# What you have to do
All of the data should be given again word for word, though the images are to be left out.

# Source data

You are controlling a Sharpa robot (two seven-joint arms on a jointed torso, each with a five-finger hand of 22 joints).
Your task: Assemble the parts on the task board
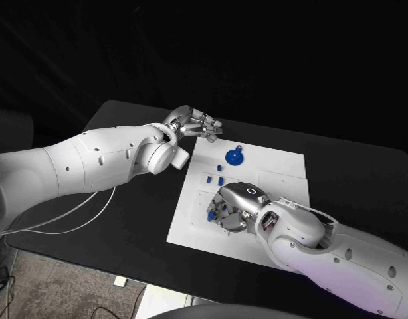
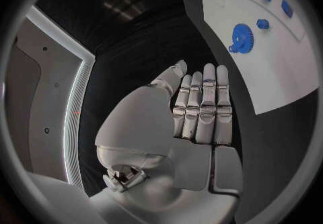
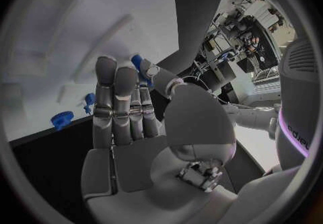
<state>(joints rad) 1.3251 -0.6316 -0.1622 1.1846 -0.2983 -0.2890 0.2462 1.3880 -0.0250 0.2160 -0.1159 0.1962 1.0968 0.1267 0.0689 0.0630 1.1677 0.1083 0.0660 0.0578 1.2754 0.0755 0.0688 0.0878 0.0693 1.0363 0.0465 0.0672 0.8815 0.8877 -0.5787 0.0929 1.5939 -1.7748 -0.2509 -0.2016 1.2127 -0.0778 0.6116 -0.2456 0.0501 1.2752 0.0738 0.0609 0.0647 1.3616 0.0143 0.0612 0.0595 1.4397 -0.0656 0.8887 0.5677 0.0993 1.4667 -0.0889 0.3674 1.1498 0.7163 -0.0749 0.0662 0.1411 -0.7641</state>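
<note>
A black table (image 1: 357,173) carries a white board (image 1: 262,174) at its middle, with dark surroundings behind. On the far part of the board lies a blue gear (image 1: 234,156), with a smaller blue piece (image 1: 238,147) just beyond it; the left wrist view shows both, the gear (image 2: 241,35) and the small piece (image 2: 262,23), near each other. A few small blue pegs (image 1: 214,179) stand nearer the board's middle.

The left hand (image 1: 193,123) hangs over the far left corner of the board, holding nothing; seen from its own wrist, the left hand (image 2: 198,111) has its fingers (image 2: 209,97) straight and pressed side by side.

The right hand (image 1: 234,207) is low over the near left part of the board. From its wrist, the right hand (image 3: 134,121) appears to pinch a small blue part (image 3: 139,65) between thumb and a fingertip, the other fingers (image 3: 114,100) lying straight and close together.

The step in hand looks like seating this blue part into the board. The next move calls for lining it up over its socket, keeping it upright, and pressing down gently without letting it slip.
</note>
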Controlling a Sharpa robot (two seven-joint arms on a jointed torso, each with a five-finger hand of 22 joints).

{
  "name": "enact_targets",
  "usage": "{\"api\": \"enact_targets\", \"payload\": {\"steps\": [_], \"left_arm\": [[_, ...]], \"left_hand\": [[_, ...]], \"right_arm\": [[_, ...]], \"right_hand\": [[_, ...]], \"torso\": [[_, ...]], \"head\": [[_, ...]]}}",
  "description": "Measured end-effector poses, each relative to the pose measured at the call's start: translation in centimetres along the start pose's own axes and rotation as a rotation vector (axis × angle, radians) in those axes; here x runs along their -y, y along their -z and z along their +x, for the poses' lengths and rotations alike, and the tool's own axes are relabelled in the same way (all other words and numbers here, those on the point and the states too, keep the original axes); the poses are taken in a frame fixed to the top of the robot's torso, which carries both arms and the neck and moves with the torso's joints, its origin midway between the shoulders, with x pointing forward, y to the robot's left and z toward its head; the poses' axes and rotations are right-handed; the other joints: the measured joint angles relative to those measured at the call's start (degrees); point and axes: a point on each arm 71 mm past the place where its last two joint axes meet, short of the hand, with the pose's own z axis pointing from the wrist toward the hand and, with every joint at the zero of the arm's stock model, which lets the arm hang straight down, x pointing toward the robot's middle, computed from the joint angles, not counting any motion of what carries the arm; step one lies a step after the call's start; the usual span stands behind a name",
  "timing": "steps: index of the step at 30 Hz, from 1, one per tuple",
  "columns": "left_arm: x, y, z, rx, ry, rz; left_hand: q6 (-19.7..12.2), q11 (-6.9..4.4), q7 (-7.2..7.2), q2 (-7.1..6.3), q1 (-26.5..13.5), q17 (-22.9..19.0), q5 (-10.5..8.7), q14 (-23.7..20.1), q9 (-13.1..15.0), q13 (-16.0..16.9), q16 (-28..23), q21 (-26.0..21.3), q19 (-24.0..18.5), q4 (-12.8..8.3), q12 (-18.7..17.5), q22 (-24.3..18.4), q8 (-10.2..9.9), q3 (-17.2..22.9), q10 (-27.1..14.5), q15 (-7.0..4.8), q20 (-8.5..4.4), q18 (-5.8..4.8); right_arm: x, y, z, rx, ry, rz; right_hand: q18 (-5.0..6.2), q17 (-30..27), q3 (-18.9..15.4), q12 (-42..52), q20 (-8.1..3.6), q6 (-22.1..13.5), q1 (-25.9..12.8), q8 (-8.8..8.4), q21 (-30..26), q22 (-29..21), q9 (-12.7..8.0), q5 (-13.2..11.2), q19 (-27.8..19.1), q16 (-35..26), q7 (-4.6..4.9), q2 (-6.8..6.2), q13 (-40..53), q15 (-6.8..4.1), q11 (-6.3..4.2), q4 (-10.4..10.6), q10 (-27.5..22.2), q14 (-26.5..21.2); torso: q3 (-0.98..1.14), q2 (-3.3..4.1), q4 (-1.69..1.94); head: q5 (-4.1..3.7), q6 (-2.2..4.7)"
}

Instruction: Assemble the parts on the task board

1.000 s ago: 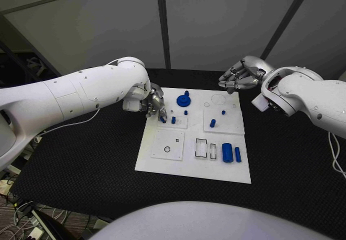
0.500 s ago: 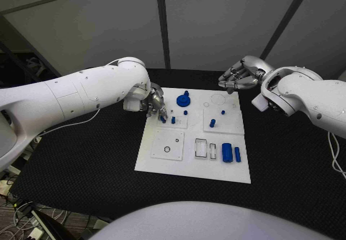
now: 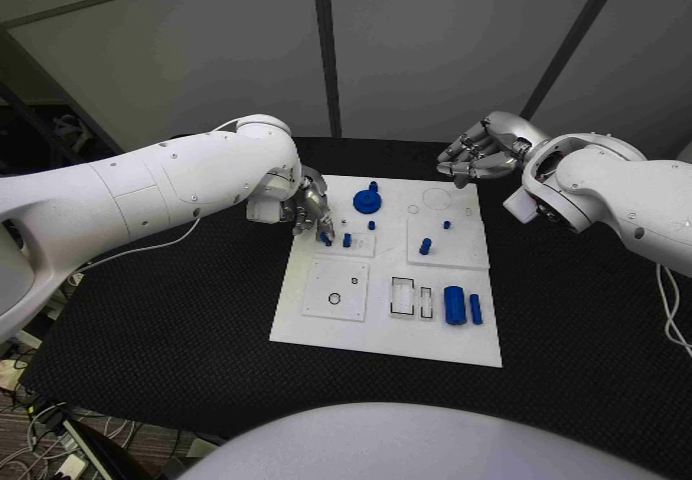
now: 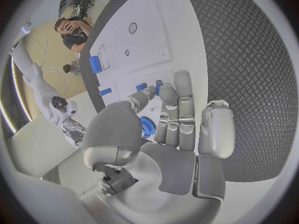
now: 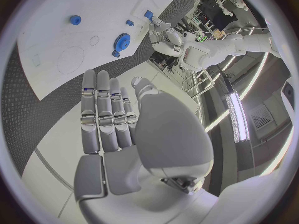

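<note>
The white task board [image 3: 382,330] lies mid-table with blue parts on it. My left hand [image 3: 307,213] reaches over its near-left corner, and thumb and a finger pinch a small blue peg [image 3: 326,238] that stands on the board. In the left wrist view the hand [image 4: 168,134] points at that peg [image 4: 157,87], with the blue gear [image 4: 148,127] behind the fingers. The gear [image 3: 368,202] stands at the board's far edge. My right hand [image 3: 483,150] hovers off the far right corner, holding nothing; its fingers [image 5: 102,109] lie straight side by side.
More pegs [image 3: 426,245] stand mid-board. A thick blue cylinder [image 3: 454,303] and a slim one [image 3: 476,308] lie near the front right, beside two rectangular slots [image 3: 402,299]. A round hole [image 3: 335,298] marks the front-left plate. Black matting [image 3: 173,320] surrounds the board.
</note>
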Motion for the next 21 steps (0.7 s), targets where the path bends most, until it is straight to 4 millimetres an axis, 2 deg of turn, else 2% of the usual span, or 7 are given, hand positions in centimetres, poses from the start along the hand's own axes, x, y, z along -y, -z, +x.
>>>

# Answer area
You are controlling a Sharpa robot (two seven-joint arms on a jointed torso, each with a five-finger hand of 22 joints).
Your task: Assemble the parts on the task board
<state>(joints rad) 1.3251 -0.6316 -0.1622 1.1846 -0.2983 -0.2890 0.2462 1.3880 -0.0250 0.2160 -0.1159 0.1962 1.0968 0.1267 0.0689 0.0630 1.1677 0.1083 0.0660 0.0578 1.2754 0.0755 0.0688 0.0878 0.0693 1.0363 0.0465 0.0672 0.8815 0.8877 -0.5787 0.0929 1.5939 -1.7748 -0.2509 -0.2016 1.2127 -0.0778 0.6116 -0.2456 0.0501 1.2752 0.0738 0.0609 0.0647 1.3616 0.0143 0.0612 0.0595 1.4397 -0.0656 0.8887 0.5677 0.0993 1.4667 -0.0889 0.3674 1.1498 0.7163 -0.0749 0.0662 0.1411 -0.7641</state>
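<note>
A black table (image 1: 357,173) carries a white board (image 1: 262,174) at its middle, with dark surroundings behind. On the far part of the board lies a blue gear (image 1: 234,156), with a smaller blue piece (image 1: 238,147) just beyond it; the left wrist view shows both, the gear (image 2: 241,35) and the small piece (image 2: 262,23), near each other. A few small blue pegs (image 1: 214,179) stand nearer the board's middle.

The left hand (image 1: 193,123) hangs over the far left corner of the board, holding nothing; seen from its own wrist, the left hand (image 2: 198,111) has its fingers (image 2: 209,97) straight and pressed side by side.

The right hand (image 1: 234,207) is low over the near left part of the board. From its wrist, the right hand (image 3: 134,121) appears to pinch a small blue part (image 3: 139,65) between thumb and a fingertip, the other fingers (image 3: 114,100) lying straight and close together.

The step in hand looks like seating this blue part into the board. The next move calls for lining it up over its socket, keeping it upright, and pressing down gently without letting it slip.
</note>
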Controlling a Sharpa robot (two seven-joint arms on a jointed torso, each with a five-finger hand of 22 joints).

{
  "name": "enact_targets",
  "usage": "{\"api\": \"enact_targets\", \"payload\": {\"steps\": [_], \"left_arm\": [[_, ...]], \"left_hand\": [[_, ...]], \"right_arm\": [[_, ...]], \"right_hand\": [[_, ...]], \"torso\": [[_, ...]], \"head\": [[_, ...]]}}",
  "description": "Measured end-effector poses, each relative to the pose measured at the call's start: translation in centimetres along the start pose's own axes and rotation as a rotation vector (axis × angle, radians) in those axes; here x runs along their -y, y along their -z and z along their +x, for the poses' lengths and rotations alike, and the tool's own axes are relabelled in the same way (all other words and numbers here, those on the point and the states too, keep the original axes); the poses are taken in a frame fixed to the top of the robot's torso, which carries both arms and the neck and moves with the torso's joints, its origin midway between the shoulders, with x pointing forward, y to the robot's left and z toward its head; the poses' axes and rotations are right-handed; the other joints: the measured joint angles relative to those measured at the call's start (degrees); point and axes: a point on each arm 71 mm past the place where its last two joint axes meet, short of the hand, with the pose's own z axis pointing from the wrist toward the hand and, with every joint at the zero of the arm's stock model, which lets the arm hang straight down, x pointing toward the robot's middle, computed from the joint angles, not counting any motion of what carries the arm; step one lies a step after the call's start; the usual span stands behind a name",
  "timing": "steps: index of the step at 30 Hz, from 1, one per tuple",
  "columns": "left_arm: x, y, z, rx, ry, rz; left_hand: q6 (-19.7..12.2), q11 (-6.9..4.4), q7 (-7.2..7.2), q2 (-7.1..6.3), q1 (-26.5..13.5), q17 (-22.9..19.0), q5 (-10.5..8.7), q14 (-23.7..20.1), q9 (-13.1..15.0), q13 (-16.0..16.9), q16 (-28..23), q21 (-26.0..21.3), q19 (-24.0..18.5), q4 (-12.8..8.3), q12 (-18.7..17.5), q22 (-24.3..18.4), q8 (-10.2..9.9), q3 (-17.2..22.9), q10 (-27.1..14.5), q15 (-7.0..4.8), q20 (-8.5..4.4), q18 (-5.8..4.8); right_arm: x, y, z, rx, ry, rz; right_hand: q18 (-5.0..6.2), q17 (-30..27), q3 (-18.9..15.4), q12 (-42..52), q20 (-8.1..3.6), q6 (-22.1..13.5), q1 (-25.9..12.8), q8 (-8.8..8.4), q21 (-30..26), q22 (-29..21), q9 (-12.7..8.0), q5 (-13.2..11.2), q19 (-27.8..19.1), q16 (-35..26), q7 (-4.6..4.9), q2 (-6.8..6.2), q13 (-40..53), q15 (-6.8..4.1), q11 (-6.3..4.2), q4 (-10.4..10.6), q10 (-27.5..22.2), q14 (-26.5..21.2); torso: q3 (-0.98..1.14), q2 (-3.3..4.1), q4 (-1.69..1.94); head: q5 (-4.1..3.7), q6 (-2.2..4.7)"
}

Instruction: Assemble the parts on the task board

1.000 s ago: 
0.500 s ago: 
now: 
now: 
now: 

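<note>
The white task board [image 3: 382,330] lies mid-table with blue parts on it. My left hand [image 3: 307,213] reaches over its near-left corner, and thumb and a finger pinch a small blue peg [image 3: 326,238] that stands on the board. In the left wrist view the hand [image 4: 168,134] points at that peg [image 4: 157,87], with the blue gear [image 4: 148,127] behind the fingers. The gear [image 3: 368,202] stands at the board's far edge. My right hand [image 3: 483,150] hovers off the far right corner, holding nothing; its fingers [image 5: 102,109] lie straight side by side.
More pegs [image 3: 426,245] stand mid-board. A thick blue cylinder [image 3: 454,303] and a slim one [image 3: 476,308] lie near the front right, beside two rectangular slots [image 3: 402,299]. A round hole [image 3: 335,298] marks the front-left plate. Black matting [image 3: 173,320] surrounds the board.
</note>
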Motion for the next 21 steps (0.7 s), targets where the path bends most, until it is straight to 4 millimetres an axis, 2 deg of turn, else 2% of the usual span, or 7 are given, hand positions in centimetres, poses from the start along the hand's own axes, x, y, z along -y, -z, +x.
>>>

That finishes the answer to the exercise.